Liu Liyan, Shorstein Neal H, Amsden Laura B, Herrinton Lisa J
Division of Research, Kaiser Permanente Northern California, Oakland, CA, USA.
Department of Ophthalmology, Kaiser Permanente Northern California, Oakland, CA, USA.
Pharmacoepidemiol Drug Saf. 2017 Apr;26(4):378-385. doi: 10.1002/pds.4149. Epub 2017 Jan 3.
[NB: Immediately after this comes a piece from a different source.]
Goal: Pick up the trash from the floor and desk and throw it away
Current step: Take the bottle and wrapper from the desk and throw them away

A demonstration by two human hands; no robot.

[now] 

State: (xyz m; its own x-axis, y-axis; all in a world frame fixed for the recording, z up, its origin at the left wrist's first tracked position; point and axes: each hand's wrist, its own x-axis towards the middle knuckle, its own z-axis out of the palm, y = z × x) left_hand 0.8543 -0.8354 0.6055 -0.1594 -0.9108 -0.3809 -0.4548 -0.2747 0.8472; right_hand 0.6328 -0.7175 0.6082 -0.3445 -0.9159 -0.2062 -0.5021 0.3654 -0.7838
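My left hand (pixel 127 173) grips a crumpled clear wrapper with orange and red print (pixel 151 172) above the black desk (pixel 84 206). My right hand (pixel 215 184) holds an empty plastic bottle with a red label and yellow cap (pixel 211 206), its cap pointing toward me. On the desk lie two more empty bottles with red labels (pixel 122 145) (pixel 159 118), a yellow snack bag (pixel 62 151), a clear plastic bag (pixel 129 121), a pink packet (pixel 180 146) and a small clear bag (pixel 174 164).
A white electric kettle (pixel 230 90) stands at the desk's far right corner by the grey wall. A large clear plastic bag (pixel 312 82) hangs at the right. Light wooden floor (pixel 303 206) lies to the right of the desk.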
Antibiotic prophylaxis is critical to ophthalmology and other surgical specialties. We performed natural language processing (NLP) of 743 838 operative notes recorded for 315 246 surgeries to ascertain two variables needed to study the comparative effectiveness of antibiotic prophylaxis in cataract surgery. The first key variable was an exposure variable, intracameral antibiotic injection. The second was an intraoperative complication, posterior capsular rupture (PCR), which functioned as a potential confounder. To help other researchers use NLP in their settings, we describe our NLP protocol and lessons learned.
For each of the two variables, we used SAS Text Miner and other SAS text-processing modules with a training set of 10 000 (1.3%) operative notes to develop a lexicon. The lexica identified misspellings, abbreviations, and negations, and linked words into concepts (e.g. "antibiotic" linked with "injection"). We confirmed the NLP tools by iteratively obtaining random samples of 2000 (0.3%) notes, with replacement.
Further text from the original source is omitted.